Dossier mineur | Textes poétiques
Extrait de
Naevus Bleuet, chapitres 43 à 45,
Éditions Cockritures, 2015
Cet extrait est reproduit avec l'aimable autorisation de
l'auteure et de sa maison d'édition Cockritures
© Crédit photo : Première de couverture illustrée de Naevus bleuet.
Elle ne marmonnait plus. De cela, il était certain. Elle s’enfermait parfois dans la salle de bains, mais pas très souvent, et pas très longtemps. Il l’avait épiée pendant des heures, sans qu’elle s’en aperçoive. Elle passait le plus clair de son temps à tricoter devant la cheminée en écoutant Mozart. Inlassablement Mozart, L’Ave verum, encore et encore, du matin au soir.
Et si ça recommençait ? Si ça recommençait comme avant ? Mais avant, elle ne faisait pas ça. Mozart, oui, mais pas autant. Avant, c’était… Rien à voir, non, non, ce n’était pas ça. Ça ne pouvait pas être ça. Elle aimait Mozart ? Et alors ! C’était son droit.
Oui, mais à ce point-là…
Et puis, du jour au lendemain, il n’y en eut plus que pour Schubert. Au début, ça le rassura : il n’y avait pas que Mozart. Oui, mais l’opus 100, cent fois répété, et jour après jour, c’était tout de même un peu inquiétant, non ?
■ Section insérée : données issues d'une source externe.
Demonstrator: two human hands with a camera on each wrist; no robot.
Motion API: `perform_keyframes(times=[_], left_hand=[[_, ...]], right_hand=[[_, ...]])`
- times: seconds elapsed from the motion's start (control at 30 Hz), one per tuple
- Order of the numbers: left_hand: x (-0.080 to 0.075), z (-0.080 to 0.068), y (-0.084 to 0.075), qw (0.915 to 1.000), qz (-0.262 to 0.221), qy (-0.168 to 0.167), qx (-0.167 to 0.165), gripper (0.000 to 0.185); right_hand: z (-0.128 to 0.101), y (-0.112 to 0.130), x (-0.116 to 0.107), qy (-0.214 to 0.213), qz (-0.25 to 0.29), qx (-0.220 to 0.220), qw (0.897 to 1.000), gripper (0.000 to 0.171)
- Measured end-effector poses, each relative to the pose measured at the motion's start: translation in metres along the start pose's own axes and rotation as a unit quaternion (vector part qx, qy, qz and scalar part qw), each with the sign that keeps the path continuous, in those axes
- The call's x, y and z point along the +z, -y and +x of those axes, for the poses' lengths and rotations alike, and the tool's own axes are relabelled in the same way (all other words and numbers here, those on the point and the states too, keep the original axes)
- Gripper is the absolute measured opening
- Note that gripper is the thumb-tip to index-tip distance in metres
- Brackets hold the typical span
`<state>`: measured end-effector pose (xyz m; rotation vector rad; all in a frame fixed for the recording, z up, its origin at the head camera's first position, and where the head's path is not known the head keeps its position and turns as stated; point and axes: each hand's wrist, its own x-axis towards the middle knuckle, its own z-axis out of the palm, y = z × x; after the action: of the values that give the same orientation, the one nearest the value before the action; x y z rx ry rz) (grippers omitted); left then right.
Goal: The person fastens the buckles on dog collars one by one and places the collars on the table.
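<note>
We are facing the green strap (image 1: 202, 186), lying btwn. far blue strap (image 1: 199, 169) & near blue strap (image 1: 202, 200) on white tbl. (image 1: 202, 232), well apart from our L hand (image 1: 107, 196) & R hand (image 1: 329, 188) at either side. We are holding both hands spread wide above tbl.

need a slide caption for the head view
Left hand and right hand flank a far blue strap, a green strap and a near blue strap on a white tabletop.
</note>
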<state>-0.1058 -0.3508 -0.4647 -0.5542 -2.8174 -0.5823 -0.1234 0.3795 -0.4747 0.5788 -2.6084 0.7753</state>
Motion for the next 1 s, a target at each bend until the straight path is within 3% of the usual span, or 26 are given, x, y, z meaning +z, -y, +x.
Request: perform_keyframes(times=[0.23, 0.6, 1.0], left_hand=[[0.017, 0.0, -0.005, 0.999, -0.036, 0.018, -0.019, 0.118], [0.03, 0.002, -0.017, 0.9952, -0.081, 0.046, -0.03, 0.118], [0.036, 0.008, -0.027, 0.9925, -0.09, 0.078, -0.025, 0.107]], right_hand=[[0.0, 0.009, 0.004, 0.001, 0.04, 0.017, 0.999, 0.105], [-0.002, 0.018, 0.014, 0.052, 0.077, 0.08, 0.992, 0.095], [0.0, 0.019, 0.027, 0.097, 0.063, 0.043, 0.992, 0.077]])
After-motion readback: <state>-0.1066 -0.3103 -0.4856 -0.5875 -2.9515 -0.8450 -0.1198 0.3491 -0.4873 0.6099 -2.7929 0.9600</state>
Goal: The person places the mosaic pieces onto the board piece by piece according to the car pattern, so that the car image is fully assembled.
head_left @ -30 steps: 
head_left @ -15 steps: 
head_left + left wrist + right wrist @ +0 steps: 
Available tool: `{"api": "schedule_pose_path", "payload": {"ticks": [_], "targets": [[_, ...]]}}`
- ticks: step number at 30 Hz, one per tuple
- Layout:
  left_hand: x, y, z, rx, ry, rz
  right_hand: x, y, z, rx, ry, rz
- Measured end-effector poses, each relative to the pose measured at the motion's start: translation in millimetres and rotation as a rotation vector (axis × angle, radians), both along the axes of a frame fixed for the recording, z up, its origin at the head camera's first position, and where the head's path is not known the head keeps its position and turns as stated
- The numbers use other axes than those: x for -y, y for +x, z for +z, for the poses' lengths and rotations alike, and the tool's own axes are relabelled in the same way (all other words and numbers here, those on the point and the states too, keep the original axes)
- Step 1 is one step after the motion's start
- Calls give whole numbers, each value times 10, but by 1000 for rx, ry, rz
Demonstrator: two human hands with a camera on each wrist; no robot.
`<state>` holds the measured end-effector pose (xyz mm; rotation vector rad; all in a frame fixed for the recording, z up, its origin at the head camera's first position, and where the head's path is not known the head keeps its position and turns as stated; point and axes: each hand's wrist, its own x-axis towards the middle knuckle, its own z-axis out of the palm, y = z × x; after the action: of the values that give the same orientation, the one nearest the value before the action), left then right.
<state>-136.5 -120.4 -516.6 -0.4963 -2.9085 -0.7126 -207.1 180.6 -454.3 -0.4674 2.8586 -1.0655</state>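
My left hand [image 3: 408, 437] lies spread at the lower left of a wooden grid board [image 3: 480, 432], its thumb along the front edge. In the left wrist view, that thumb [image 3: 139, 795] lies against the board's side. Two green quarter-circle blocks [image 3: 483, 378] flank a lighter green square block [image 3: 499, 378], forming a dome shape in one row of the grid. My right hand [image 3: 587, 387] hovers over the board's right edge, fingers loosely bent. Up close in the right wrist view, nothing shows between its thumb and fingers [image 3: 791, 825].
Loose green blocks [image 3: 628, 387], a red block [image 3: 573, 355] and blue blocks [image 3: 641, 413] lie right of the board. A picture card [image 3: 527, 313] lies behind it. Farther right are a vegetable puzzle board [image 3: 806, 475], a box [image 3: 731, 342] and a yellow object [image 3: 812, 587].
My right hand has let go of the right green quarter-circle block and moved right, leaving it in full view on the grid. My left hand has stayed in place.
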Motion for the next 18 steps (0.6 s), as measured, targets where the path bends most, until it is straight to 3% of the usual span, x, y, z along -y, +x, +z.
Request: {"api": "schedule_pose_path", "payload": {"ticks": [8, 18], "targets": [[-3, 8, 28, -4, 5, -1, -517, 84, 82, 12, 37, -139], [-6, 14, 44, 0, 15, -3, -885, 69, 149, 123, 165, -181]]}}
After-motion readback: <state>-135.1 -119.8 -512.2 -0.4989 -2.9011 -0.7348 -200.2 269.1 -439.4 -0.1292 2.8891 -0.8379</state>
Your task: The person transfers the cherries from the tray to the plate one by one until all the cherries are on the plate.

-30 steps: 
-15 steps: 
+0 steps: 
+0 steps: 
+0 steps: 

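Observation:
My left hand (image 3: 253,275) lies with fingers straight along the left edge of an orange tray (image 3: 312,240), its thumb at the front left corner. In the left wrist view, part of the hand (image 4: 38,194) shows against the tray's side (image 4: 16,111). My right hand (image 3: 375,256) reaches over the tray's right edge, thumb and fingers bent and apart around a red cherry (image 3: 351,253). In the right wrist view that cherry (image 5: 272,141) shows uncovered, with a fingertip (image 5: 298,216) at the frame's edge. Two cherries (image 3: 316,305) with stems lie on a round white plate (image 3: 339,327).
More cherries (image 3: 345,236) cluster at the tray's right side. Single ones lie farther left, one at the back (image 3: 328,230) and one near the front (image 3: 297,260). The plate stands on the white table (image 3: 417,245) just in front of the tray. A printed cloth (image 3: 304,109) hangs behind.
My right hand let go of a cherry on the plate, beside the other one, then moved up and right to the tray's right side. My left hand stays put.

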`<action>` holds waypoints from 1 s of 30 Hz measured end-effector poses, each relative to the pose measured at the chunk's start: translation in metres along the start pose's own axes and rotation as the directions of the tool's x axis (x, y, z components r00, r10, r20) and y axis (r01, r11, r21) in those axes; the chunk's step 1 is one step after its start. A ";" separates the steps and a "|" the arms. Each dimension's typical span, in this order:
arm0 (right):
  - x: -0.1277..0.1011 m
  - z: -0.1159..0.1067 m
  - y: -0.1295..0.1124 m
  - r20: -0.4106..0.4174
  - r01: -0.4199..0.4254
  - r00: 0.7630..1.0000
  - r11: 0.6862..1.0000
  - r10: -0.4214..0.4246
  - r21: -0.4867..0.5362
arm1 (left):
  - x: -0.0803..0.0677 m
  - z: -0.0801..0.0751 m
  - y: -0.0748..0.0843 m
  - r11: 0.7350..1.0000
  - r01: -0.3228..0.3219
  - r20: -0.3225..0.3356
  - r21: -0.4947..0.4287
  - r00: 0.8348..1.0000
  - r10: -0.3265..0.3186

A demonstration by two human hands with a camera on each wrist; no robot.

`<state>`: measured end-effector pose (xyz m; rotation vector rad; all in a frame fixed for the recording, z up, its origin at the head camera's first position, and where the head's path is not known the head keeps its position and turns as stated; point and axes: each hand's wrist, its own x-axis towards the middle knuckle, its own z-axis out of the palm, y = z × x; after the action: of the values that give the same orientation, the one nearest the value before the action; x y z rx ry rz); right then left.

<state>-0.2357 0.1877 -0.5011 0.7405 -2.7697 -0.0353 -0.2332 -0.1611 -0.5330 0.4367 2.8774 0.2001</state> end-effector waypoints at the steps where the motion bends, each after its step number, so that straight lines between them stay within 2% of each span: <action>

Mais non ! Elle avait des lubies, des passions. Chacune durait un temps, avant de laisser la place à une autre, qui elle-même serait remplacée par une autre, et ainsi de suite, pour enfin revenir à la première, boucle bouclée, cercle parfait. Infernal ? Non, non… une manie inoffensive, tout au plus. Markus avait décidé de bannir à tout jamais de son vocabulaire le mot obsession. Elle avait toujours été un peu bizarre. Même ses copines le disaient. Toutes, elles le disaient : Amandine ? Elle est un peu spéciale. Et elle en convenait volontiers, ça la faisait même sourire, parfois. Spéciale, étrange, originale, bizarre, elle l’avait toujours été. Pourquoi changerait-elle ?
Pourtant, pendant les deux années passées à s’occuper de Mathilde, elle ne passait pas son temps à écouter le même CD à longueur de journée. Est-ce qu’elle allait mieux, alors ? Peut-être. Ou alors, ça lui manquait terriblement, mais elle prenait sur elle, à cause de Mathilde. Mais non : elle n’avait pas une minute à elle, la malade l’occupait entièrement, voilà où était la vérité. Il n’aurait peut-être pas dû l’étouffer sous l’oreiller.
[…]
Je fais bien attention. Parce que s’il me voit, s’il m’entend, il va croire que… et alors, la clinique. Mais il ne m’aura pas. Il ne m’aura pas parce que je ne suis pas folle, pas folle du tout, c’est lui, c’est eux tous, mais c’est lui, oui, lui surtout. Qu’est-ce qu’il croit ? Que je ne le vois pas ? Il me surveille, il m’épie, il m’observe. Tout comme les autres. Oui, eux aussi. S’ils s’imaginent que je ne le sais pas ! Je les vois, tous, ils sont là, ils me regardent et ils parlent, ils disent des choses, et quelles choses ! Je les entends, je sais tout, tout ! Depuis le temps ! Ils en ont après moi, tous autant qu’ils sont. Rouge, moi ? Rousse, oui, mais pas rouge. Ce n’est pas la même chose, pas du tout, mais eux, ils ne voient pas la différence, ils sont comme ça, tous pareils, ils ne savent pas. Ne veulent pas savoir. Ne sauront jamais. Bêtes immondes qui me narguent, qui me tancent, qui me jaugent et me jugent du haut de leur blondeur, du haut de leur noirceur. Âmes pourries, avilies. J’avais cru pourtant… mais non, aucun espoir…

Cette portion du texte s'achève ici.